[The task]
Once you find the line containing "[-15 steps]" in the data below, copy it and each following line exactly, up to and including the line containing "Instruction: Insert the", and nothing else.
· · · ·
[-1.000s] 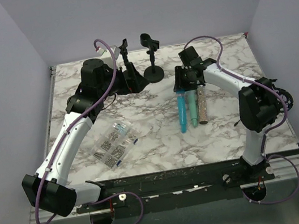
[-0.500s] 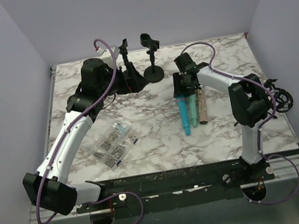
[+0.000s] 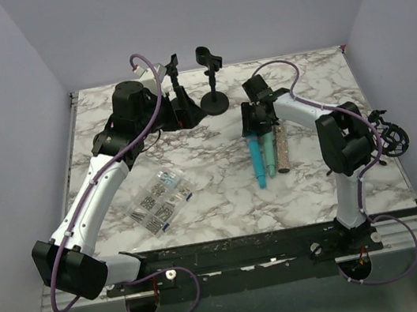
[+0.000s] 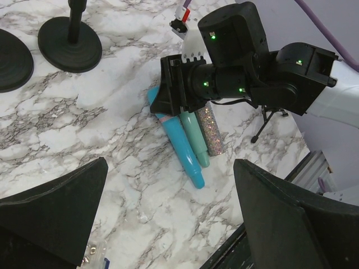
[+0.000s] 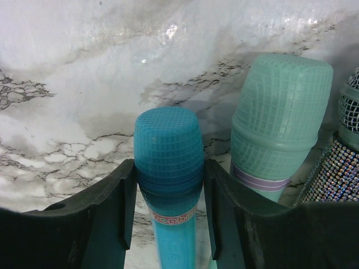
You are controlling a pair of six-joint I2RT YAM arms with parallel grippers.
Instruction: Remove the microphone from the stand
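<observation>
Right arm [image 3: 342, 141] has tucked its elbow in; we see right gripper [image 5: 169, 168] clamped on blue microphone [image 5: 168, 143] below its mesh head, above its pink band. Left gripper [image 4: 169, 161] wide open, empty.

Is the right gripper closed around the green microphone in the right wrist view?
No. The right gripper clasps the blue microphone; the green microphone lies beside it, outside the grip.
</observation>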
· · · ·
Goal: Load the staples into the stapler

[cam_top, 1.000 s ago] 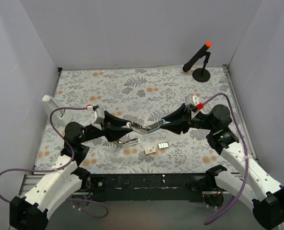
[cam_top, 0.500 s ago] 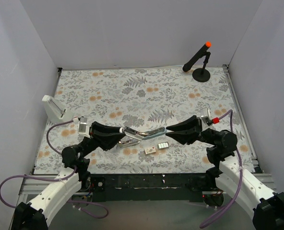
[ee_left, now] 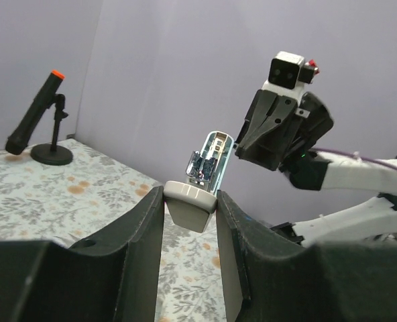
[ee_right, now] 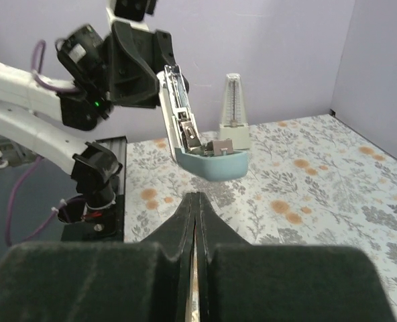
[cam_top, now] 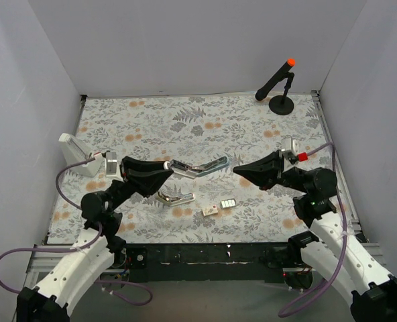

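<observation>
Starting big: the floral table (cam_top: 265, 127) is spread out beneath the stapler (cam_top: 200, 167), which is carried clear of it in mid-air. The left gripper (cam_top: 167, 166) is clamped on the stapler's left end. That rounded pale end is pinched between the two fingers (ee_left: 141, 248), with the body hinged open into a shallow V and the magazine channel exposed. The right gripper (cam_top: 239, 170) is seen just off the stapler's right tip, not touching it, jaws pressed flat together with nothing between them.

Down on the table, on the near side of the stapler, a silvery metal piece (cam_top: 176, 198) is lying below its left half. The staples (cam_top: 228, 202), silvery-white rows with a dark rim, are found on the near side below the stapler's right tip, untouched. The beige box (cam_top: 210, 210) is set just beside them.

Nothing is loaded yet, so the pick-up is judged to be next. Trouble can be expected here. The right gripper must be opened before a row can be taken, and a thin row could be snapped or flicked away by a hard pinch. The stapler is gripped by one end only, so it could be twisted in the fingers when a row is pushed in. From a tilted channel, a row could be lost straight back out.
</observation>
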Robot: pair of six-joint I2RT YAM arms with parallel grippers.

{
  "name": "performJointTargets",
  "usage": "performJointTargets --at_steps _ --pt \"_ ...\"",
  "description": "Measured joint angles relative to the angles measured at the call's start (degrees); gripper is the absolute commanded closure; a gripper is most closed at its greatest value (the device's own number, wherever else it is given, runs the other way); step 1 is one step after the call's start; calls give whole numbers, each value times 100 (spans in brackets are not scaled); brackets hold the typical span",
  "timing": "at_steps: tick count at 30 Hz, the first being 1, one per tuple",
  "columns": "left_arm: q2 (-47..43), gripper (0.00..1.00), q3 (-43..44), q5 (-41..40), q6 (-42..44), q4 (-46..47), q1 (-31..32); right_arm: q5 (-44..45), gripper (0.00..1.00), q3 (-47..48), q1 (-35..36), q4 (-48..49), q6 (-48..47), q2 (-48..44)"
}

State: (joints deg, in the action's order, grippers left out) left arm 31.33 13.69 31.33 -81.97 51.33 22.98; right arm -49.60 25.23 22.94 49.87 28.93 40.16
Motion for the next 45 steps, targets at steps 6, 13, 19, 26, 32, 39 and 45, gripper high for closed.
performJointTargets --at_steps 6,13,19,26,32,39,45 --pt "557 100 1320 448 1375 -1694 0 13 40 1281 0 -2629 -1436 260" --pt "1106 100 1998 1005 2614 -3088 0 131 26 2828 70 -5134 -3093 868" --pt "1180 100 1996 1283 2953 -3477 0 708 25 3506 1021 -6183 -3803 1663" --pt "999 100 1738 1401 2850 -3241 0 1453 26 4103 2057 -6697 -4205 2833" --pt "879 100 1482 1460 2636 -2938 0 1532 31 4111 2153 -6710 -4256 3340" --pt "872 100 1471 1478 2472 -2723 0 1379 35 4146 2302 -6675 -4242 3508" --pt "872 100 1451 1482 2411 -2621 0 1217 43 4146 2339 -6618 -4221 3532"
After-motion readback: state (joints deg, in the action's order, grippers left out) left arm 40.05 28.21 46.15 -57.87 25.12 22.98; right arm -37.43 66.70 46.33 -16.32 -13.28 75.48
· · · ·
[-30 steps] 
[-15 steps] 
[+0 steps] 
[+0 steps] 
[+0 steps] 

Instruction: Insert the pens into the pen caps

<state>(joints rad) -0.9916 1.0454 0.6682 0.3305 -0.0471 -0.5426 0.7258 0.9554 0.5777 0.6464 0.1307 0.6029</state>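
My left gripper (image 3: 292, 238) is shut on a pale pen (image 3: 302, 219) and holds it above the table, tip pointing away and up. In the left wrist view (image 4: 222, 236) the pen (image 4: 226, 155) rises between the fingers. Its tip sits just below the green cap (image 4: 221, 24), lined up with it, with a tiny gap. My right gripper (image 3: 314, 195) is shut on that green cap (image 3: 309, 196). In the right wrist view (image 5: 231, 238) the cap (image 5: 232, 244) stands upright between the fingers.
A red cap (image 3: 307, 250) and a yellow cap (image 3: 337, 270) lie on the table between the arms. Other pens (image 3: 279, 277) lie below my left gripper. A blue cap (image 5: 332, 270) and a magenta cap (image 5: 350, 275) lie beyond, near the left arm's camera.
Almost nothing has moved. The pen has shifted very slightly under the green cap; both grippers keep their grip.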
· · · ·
[Solution to this task]
[-15 steps] 
[+0 steps] 
[+0 steps] 
[+0 steps] 

Instruction: Insert the pens into the pen caps

The answer given above is the complete response.